**WORK INSTRUCTION**
Throughout the listing below, show every line in which "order" occurs.

**DATA SHOWN**

*** Begin section ***

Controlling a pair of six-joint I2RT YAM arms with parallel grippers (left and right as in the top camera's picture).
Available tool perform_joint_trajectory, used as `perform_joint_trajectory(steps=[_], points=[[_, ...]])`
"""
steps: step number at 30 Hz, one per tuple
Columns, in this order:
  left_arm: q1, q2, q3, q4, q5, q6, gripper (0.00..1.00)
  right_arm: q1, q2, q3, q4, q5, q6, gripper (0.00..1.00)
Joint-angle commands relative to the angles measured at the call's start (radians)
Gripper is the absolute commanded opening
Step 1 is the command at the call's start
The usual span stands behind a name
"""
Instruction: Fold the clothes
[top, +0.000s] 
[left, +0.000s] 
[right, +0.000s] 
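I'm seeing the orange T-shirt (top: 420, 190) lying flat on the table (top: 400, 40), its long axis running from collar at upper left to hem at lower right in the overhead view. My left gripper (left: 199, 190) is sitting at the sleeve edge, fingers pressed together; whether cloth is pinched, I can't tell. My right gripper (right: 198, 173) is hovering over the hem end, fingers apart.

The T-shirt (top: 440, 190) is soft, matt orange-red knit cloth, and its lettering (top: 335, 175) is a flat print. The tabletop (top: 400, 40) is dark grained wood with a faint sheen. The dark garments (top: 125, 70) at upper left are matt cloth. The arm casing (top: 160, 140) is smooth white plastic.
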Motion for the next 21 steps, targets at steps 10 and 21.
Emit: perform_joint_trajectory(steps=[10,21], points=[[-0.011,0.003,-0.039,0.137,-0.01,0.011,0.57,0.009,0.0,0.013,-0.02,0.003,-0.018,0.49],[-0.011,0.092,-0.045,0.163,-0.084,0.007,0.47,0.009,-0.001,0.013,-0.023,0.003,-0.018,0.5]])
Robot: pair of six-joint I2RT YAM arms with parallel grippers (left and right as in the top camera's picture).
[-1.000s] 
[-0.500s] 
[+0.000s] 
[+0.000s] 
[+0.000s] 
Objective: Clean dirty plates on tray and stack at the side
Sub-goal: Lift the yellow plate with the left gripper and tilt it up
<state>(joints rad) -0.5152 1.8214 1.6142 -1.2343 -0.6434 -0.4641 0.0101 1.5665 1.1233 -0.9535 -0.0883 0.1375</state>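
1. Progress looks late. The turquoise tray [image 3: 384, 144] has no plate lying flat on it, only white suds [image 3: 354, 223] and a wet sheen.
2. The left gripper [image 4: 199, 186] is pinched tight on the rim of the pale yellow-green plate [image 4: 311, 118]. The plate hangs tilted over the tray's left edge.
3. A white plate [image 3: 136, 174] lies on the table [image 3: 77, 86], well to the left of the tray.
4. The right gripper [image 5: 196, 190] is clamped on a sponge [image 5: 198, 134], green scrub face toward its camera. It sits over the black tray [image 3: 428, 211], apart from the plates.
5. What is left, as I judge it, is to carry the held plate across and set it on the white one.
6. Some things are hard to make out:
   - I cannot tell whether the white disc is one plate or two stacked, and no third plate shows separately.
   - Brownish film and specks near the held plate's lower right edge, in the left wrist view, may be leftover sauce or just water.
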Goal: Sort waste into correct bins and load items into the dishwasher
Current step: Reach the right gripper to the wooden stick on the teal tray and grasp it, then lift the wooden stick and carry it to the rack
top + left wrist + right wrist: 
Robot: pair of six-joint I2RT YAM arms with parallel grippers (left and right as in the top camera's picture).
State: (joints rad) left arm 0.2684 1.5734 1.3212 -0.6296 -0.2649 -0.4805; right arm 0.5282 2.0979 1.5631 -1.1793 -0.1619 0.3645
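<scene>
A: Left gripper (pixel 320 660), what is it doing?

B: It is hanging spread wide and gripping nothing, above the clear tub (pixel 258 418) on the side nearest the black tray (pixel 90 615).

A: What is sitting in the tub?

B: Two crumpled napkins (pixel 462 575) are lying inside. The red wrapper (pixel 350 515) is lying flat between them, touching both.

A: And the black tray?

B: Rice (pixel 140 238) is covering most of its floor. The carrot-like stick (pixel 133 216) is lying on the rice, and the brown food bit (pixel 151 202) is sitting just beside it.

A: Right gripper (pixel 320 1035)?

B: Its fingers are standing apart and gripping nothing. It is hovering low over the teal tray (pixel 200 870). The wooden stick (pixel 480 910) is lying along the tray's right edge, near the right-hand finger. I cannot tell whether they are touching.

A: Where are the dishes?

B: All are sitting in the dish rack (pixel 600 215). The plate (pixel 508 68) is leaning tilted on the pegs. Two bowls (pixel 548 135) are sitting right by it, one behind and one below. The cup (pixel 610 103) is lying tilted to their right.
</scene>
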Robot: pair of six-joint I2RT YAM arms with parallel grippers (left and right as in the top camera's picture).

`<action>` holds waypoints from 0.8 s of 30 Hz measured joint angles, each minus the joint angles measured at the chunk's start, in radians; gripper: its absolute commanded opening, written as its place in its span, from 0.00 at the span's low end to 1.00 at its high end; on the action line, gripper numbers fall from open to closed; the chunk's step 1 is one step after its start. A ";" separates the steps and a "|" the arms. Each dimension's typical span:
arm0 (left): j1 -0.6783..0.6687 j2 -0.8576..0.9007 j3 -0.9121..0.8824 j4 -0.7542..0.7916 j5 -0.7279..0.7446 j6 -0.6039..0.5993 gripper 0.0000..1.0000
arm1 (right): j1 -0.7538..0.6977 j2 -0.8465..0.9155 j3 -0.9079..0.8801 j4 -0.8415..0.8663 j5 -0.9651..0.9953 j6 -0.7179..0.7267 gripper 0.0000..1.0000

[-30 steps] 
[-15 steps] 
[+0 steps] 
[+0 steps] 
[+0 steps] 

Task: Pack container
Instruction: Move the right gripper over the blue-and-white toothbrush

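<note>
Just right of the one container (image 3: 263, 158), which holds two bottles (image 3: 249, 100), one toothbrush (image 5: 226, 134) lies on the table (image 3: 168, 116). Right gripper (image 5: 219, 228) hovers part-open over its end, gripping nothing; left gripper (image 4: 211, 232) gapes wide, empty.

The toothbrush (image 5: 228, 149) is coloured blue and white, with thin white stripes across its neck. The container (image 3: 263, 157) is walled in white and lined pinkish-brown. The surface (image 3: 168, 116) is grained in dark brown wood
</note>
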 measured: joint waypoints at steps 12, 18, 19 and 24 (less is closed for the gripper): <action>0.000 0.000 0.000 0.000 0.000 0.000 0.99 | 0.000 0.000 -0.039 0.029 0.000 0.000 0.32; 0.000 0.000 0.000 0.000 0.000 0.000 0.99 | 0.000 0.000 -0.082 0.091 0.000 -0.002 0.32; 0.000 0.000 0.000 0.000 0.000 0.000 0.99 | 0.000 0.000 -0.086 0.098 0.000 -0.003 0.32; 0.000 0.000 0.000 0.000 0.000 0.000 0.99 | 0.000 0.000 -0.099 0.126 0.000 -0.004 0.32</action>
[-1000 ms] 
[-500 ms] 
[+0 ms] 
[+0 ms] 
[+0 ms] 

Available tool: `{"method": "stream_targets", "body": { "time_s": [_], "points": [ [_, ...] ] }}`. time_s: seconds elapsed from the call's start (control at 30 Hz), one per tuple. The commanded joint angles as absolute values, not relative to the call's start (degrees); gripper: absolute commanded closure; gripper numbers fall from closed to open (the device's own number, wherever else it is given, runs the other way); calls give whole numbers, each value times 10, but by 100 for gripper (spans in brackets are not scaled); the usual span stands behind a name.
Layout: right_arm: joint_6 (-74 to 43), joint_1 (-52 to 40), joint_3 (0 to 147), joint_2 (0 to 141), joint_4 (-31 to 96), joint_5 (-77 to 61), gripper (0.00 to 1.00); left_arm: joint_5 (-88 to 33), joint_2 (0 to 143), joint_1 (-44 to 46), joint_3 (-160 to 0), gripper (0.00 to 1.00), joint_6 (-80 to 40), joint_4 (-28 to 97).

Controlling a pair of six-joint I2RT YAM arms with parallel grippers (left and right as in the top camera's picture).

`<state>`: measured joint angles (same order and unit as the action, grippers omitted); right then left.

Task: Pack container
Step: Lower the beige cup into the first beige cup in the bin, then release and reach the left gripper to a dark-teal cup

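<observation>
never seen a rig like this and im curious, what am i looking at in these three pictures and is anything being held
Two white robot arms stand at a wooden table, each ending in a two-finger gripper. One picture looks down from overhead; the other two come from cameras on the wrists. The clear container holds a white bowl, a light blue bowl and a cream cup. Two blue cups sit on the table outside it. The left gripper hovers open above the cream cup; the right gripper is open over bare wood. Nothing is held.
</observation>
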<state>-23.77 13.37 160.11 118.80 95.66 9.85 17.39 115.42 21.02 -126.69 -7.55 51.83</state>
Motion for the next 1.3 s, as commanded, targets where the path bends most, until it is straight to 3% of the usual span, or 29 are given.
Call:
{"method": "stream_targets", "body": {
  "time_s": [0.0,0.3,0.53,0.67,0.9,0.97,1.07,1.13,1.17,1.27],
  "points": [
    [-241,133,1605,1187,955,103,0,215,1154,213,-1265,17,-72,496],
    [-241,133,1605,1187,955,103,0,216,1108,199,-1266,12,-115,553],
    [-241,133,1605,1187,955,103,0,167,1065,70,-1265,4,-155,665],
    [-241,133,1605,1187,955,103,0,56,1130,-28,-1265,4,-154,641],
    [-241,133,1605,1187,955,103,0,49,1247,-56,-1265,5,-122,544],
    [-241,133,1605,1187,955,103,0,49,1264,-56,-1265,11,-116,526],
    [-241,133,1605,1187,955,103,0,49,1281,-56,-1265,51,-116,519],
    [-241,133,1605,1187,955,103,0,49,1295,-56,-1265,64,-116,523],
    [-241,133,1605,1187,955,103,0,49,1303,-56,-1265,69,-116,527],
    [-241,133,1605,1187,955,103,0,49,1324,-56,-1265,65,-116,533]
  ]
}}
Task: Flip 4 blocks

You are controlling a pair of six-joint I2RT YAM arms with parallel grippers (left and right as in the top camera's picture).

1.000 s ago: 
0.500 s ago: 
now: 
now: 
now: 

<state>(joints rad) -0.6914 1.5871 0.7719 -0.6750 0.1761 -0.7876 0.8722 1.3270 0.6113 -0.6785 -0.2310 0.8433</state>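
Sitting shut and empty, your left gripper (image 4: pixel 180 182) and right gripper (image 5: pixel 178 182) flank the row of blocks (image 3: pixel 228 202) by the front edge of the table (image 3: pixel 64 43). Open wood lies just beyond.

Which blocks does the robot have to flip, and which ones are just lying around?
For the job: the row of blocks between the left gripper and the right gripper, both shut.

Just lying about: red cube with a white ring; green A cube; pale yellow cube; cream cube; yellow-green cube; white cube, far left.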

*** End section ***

**WRITTEN ANSWER**
Columns, in this order:
`<state>`: measured joint angles (same order and unit as the action, grippers omitted); right then left.

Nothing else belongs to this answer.